PROBLEM
The full listing below should be printed word for word.

DATA UNDER STUDY
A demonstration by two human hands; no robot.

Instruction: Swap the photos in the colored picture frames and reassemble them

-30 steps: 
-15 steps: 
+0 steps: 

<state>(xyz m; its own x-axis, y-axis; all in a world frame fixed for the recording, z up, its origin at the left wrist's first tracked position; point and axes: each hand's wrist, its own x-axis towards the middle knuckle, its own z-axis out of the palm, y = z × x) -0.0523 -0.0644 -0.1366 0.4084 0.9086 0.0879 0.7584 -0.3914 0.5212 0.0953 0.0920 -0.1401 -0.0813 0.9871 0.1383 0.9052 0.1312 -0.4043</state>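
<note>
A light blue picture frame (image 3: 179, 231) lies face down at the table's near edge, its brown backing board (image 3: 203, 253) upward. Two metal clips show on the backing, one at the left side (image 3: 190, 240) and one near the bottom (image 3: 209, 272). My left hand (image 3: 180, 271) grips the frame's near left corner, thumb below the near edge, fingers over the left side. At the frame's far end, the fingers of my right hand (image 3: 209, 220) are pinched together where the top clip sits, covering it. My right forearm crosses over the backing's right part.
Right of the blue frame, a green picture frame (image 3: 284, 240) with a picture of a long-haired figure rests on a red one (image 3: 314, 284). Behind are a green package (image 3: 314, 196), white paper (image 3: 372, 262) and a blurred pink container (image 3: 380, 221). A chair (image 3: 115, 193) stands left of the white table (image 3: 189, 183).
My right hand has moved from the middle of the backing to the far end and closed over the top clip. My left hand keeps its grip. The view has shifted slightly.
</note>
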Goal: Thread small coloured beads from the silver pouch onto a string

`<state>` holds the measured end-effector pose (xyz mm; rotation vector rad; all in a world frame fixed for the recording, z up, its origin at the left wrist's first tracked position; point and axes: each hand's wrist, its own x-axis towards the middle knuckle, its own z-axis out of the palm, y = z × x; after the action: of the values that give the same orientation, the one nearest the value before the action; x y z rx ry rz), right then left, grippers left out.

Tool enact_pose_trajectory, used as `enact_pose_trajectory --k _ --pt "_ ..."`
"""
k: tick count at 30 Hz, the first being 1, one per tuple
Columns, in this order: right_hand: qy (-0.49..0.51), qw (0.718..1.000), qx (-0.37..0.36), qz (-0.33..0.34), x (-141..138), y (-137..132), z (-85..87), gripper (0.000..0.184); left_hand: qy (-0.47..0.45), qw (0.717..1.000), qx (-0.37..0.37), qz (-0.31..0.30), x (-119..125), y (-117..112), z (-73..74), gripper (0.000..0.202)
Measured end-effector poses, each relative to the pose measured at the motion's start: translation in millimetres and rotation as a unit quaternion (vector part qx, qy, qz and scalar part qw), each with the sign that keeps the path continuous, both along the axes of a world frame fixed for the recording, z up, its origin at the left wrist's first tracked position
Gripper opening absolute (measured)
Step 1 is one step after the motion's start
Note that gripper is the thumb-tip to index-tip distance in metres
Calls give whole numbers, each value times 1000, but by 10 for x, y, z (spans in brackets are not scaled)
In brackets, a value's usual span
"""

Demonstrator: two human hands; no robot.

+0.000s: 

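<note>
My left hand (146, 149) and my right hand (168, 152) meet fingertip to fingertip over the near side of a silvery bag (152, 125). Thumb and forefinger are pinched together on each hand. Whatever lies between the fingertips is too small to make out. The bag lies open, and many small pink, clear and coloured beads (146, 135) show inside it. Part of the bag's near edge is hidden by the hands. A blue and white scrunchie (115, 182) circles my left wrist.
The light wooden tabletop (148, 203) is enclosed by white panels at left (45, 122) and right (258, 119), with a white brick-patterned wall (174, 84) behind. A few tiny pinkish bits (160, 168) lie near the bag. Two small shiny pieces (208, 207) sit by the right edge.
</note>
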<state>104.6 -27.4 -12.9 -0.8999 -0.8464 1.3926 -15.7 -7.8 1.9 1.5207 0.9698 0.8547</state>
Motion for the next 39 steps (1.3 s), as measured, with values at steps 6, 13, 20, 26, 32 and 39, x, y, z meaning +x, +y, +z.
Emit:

EXERCISE RESULT
A demonstration by two human hands; no robot.

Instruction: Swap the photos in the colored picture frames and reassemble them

-30 steps: 
-15 steps: 
+0 steps: 

<state>(xyz m; its own x-axis, y-axis; all in a world frame fixed for the recording, z up, its origin at the left wrist's first tracked position; point and axes: each hand's wrist, its own x-axis towards the middle knuckle, its own z-axis out of the palm, y = z × x) -0.0523 -0.0644 -0.1366 0.4084 0.9086 0.0879 0.7584 -0.3914 0.5212 0.0953 0.0920 -0.1401 -0.0813 0.9871 0.1383 0.9052 0.1312 -0.4043</state>
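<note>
A light blue picture frame (image 3: 179, 231) lies face down at the table's near edge, its brown backing board (image 3: 203, 253) upward. Two metal clips show on the backing, one at the left side (image 3: 190, 240) and one near the bottom (image 3: 209, 272). My left hand (image 3: 180, 271) grips the frame's near left corner, thumb below the near edge, fingers over the left side. At the frame's far end, the fingers of my right hand (image 3: 209, 220) are pinched together where the top clip sits, covering it. My right forearm crosses over the backing's right part.
Right of the blue frame, a green picture frame (image 3: 284, 240) with a picture of a long-haired figure rests on a red one (image 3: 314, 284). Behind are a green package (image 3: 314, 196), white paper (image 3: 372, 262) and a blurred pink container (image 3: 380, 221). A chair (image 3: 115, 193) stands left of the white table (image 3: 189, 183).
My right hand has moved from the middle of the backing to the far end and closed over the top clip. My left hand keeps its grip. The view has shifted slightly.
</note>
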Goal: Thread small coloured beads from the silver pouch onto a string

`<state>` holds the measured end-effector pose (xyz mm; rotation vector rad; all in a world frame fixed for the recording, z up, its origin at the left wrist's first tracked position; point and axes: each hand's wrist, its own x-axis towards the middle knuckle, its own z-axis out of the palm, y = z × x; after the action: of the values that give the same orientation, the one nearest the value before the action; x y z rx ry rz), right then left, grippers left out.

Tool enact_pose_trajectory, used as `enact_pose_trajectory --k _ --pt "_ ..."`
"""
k: tick count at 30 Hz, the first being 1, one per tuple
Columns, in this order: right_hand: qy (-0.49..0.51), qw (0.718..1.000), qx (-0.37..0.36), qz (-0.33..0.34), x (-141..138), y (-137..132), z (-85..87), gripper (0.000..0.184); left_hand: qy (-0.47..0.45), qw (0.717..1.000), qx (-0.37..0.37), qz (-0.31..0.30), x (-119..125), y (-117..112), z (-73..74), gripper (0.000..0.202)
Measured end-effector poses, each relative to the pose measured at the motion's start: translation in millimetres and rotation as a unit quaternion (vector part qx, qy, qz and scalar part qw), each with the sign that keeps the path continuous, both along the axes of a world frame fixed for the recording, z up, its origin at the left wrist's first tracked position
Gripper opening absolute (measured)
Step 1 is one step after the motion's start
Note that gripper is the thumb-tip to index-tip distance in metres
Calls give whole numbers, each value times 1000, but by 10 for x, y, z (spans in brackets are not scaled)
In brackets, a value's usual span
"""

Demonstrator: two human hands; no robot.

+0.000s: 

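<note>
My left hand (146, 149) and my right hand (168, 152) meet fingertip to fingertip over the near side of a silvery bag (152, 125). Thumb and forefinger are pinched together on each hand. Whatever lies between the fingertips is too small to make out. The bag lies open, and many small pink, clear and coloured beads (146, 135) show inside it. Part of the bag's near edge is hidden by the hands. A blue and white scrunchie (115, 182) circles my left wrist.
The light wooden tabletop (148, 203) is enclosed by white panels at left (45, 122) and right (258, 119), with a white brick-patterned wall (174, 84) behind. A few tiny pinkish bits (160, 168) lie near the bag. Two small shiny pieces (208, 207) sit by the right edge.
</note>
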<state>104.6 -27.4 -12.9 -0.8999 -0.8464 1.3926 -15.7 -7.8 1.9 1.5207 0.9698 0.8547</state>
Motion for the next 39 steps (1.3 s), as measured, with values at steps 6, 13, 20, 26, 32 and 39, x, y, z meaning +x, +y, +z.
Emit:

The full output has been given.